Nothing outside the range is wanted. Repeat exactly the lines below from the one with "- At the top" through the one with "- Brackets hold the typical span".

══════════════════════════════

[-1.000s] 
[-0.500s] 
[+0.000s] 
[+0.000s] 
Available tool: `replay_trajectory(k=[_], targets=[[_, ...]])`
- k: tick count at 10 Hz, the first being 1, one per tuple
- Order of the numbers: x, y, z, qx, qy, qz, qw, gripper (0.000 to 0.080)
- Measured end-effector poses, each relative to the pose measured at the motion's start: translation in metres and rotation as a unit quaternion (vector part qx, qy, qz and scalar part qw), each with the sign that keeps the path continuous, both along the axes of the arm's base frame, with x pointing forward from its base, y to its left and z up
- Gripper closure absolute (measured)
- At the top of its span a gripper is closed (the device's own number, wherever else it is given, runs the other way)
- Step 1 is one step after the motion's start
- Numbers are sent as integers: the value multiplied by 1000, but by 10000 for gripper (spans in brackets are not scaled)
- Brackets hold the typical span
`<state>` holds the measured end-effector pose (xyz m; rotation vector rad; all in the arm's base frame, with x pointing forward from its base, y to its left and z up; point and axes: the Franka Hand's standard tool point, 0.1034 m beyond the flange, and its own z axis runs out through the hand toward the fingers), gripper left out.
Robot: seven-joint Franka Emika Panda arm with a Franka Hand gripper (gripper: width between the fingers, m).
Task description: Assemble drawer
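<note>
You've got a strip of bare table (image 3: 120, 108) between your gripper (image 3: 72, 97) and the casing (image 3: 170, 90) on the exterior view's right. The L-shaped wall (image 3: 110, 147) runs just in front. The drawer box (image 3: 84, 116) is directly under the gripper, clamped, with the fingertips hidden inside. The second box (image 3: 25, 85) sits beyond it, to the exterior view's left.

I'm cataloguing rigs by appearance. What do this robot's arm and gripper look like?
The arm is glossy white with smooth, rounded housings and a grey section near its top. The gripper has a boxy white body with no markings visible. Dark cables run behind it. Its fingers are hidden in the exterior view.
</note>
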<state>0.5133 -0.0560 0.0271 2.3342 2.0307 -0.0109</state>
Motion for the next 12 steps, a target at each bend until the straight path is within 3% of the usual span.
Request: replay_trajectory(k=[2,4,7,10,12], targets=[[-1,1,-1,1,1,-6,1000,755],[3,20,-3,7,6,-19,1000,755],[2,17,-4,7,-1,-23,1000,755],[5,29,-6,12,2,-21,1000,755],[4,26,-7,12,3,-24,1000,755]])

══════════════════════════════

(Response for this exercise):
- At the top of its span a gripper is closed (the device's own number, wherever else it is given, runs the other way)
- Step 1 is one step after the motion's start
- Numbers are sent as integers: the value multiplied by 1000, but by 10000 for gripper (spans in brackets are not scaled)
- Brackets hold the typical span

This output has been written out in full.